Assigned task: Transcribe every entry that follows exactly, omitting all pictures.

(Items from a data source)
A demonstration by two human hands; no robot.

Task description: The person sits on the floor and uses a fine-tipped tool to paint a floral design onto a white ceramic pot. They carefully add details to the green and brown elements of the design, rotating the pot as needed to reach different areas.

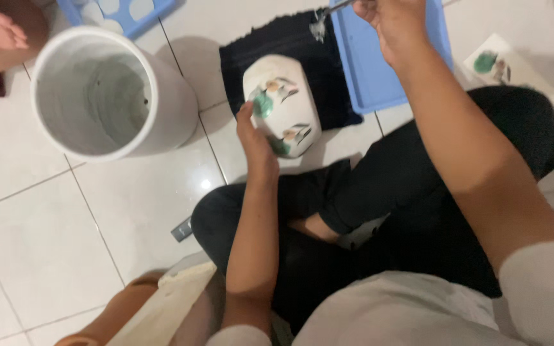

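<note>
White tiled floor point(46, 256) w/ white bucket point(161, 96), dark cloth point(335, 70) (blue tray point(367, 70) beside).

Left hand point(254, 138) grips the rim of a white bowl point(283, 102) with green and orange floral print, lying tilted on a black cloth point(328, 70) on the tiled floor point(46, 243). Right hand point(395, 22) holds a metal utensil point(325, 16) above a blue tray point(367, 70). White cylindrical bucket point(97, 96) stands left of the cloth, apart from it.
</note>
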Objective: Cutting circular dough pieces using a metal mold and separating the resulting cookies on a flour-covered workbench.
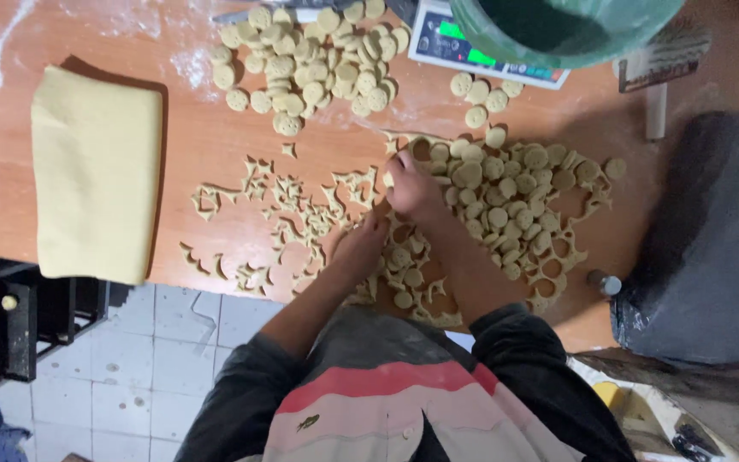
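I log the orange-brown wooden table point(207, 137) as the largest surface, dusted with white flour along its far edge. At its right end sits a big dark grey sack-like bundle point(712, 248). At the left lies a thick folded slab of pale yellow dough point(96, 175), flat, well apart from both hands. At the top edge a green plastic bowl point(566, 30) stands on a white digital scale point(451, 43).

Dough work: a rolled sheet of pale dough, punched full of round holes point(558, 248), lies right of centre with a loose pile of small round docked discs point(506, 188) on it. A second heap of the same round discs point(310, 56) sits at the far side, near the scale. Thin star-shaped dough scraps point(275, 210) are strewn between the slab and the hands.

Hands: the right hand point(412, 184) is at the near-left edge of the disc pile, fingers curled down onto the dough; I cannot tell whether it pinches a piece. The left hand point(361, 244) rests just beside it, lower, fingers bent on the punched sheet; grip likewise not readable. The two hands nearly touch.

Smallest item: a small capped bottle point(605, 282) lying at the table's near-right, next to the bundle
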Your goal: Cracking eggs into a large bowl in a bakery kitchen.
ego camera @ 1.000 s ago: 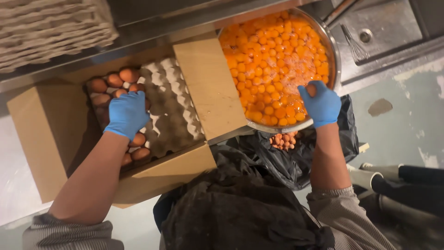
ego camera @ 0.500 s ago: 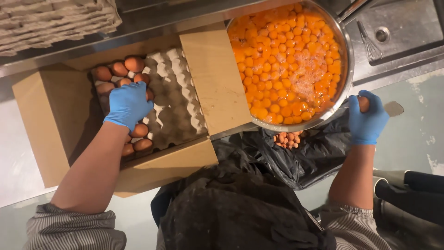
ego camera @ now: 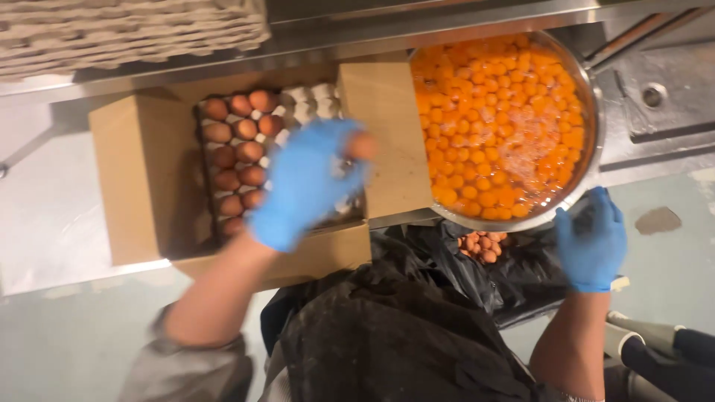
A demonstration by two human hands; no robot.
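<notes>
Over the egg tray point(ego camera: 234, 160) your left hand point(ego camera: 305, 182) grips a brown egg point(ego camera: 363, 145); your right hand point(ego camera: 592, 238), open, empty, nears the yolk-filled bowl point(ego camera: 592, 112).

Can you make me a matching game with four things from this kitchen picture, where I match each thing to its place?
Things:
1. round metal bowl of orange egg yolks
2. brown whole eggs
3. black plastic bag
4. stack of grey cardboard egg trays

Places:
A. in the tray inside the open brown cardboard box
B. top left corner of the picture
C. below the bowl, with broken shells in it
D. on the steel counter, right of the box

Pairs: 1-D, 2-A, 3-C, 4-B
</notes>
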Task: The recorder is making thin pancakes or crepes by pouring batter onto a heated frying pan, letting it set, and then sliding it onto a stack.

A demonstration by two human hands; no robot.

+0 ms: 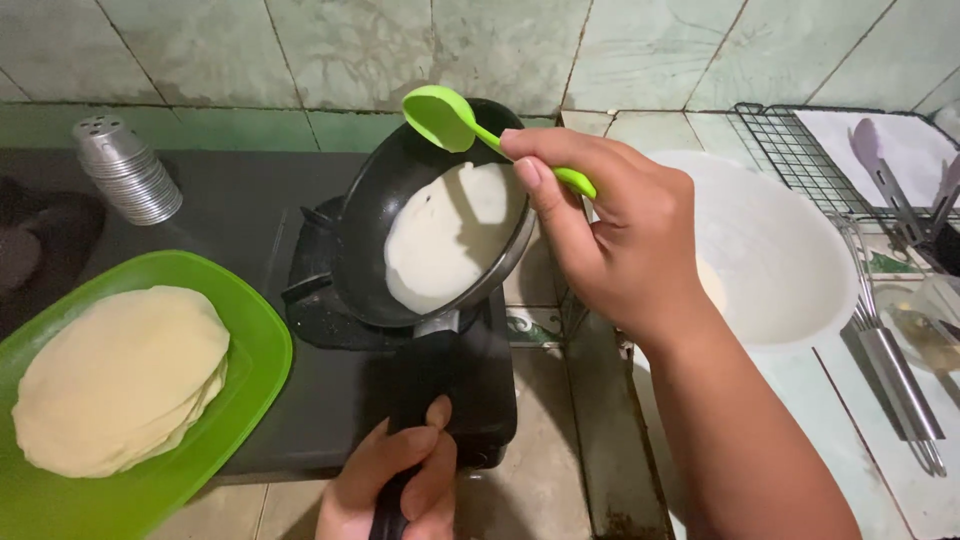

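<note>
My left hand (395, 487) grips the black handle of a black frying pan (372, 215), which is tilted over a black stove. A thin round of pale batter (450, 235) covers much of the pan's bottom. My right hand (610, 235) holds a bright green ladle (442, 117) by its handle. Its bowl hangs above the pan's far rim. A large white bowl (790, 260) sits just right of my right hand, partly hidden by it.
A green tray (245, 345) at the left holds a stack of pale thin crepes (120, 378). A metal shaker (127, 170) stands behind it. A whisk (890, 370) and a wire rack (790, 150) with utensils lie at the right.
</note>
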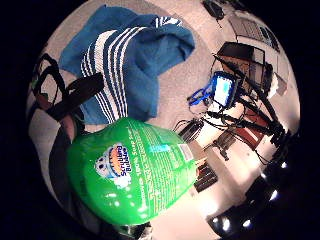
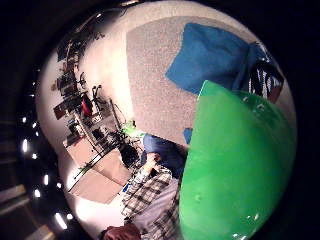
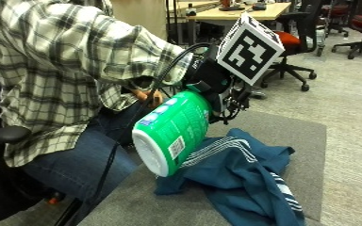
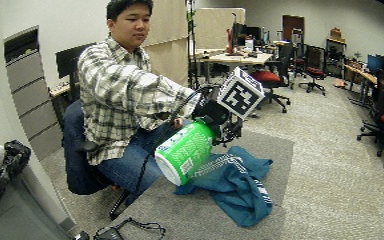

Result of this task:
A demonstration by two human hands; no robot.

Task description: The person sits on the floor and uses a fine-tipped tool to paint a floral design onto a white ceramic pot. They carefully add details to the green and brown elements of the design, rotating the pot as needed to reach different areas.


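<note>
White tiled floor point(46, 256) w/ white bucket point(161, 96), dark cloth point(335, 70) (blue tray point(367, 70) beside).

Left hand point(254, 138) grips the rim of a white bowl point(283, 102) with green and orange floral print, lying tilted on a black cloth point(328, 70) on the tiled floor point(46, 243). Right hand point(395, 22) holds a metal utensil point(325, 16) above a blue tray point(367, 70). White cylindrical bucket point(97, 96) stands left of the cloth, apart from it.
</note>
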Objective: Cutting circular dough pieces using a metal mold and separating the resulting cookies on a flour-covered workbench.
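I log the orange-brown wooden table point(207, 137) as the largest surface, dusted with white flour along its far edge. At its right end sits a big dark grey sack-like bundle point(712, 248). At the left lies a thick folded slab of pale yellow dough point(96, 175), flat, well apart from both hands. At the top edge a green plastic bowl point(566, 30) stands on a white digital scale point(451, 43).

Dough work: a rolled sheet of pale dough, punched full of round holes point(558, 248), lies right of centre with a loose pile of small round docked discs point(506, 188) on it. A second heap of the same round discs point(310, 56) sits at the far side, near the scale. Thin star-shaped dough scraps point(275, 210) are strewn between the slab and the hands.

Hands: the right hand point(412, 184) is at the near-left edge of the disc pile, fingers curled down onto the dough; I cannot tell whether it pinches a piece. The left hand point(361, 244) rests just beside it, lower, fingers bent on the punched sheet; grip likewise not readable. The two hands nearly touch.

Smallest item: a small capped bottle point(605, 282) lying at the table's near-right, next to the bundle
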Your goal: Cracking eggs into a large bowl in a bakery kitchen.
ego camera @ 1.000 s ago: 
ego camera @ 0.500 s ago: 
ego camera @ now: 
A demonstration by two human hands; no robot.
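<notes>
Over the egg tray point(ego camera: 234, 160) your left hand point(ego camera: 305, 182) grips a brown egg point(ego camera: 363, 145); your right hand point(ego camera: 592, 238), open, empty, nears the yolk-filled bowl point(ego camera: 592, 112).

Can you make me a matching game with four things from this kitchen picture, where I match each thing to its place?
Things:
1. round metal bowl of orange egg yolks
2. brown whole eggs
3. black plastic bag
4. stack of grey cardboard egg trays

Places:
A. in the tray inside the open brown cardboard box
B. top left corner of the picture
C. below the bowl, with broken shells in it
D. on the steel counter, right of the box

Pairs: 1-D, 2-A, 3-C, 4-B
</notes>
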Task: The recorder is making thin pancakes or crepes by pouring batter onto a heated frying pan, letting it set, and then sliding it onto a stack.

A demonstration by two human hands; no robot.

+0 ms: 

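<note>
My left hand (395, 487) grips the black handle of a black frying pan (372, 215), which is tilted over a black stove. A thin round of pale batter (450, 235) covers much of the pan's bottom. My right hand (610, 235) holds a bright green ladle (442, 117) by its handle. Its bowl hangs above the pan's far rim. A large white bowl (790, 260) sits just right of my right hand, partly hidden by it.
A green tray (245, 345) at the left holds a stack of pale thin crepes (120, 378). A metal shaker (127, 170) stands behind it. A whisk (890, 370) and a wire rack (790, 150) with utensils lie at the right.
</note>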

For this exercise, the work is now complete.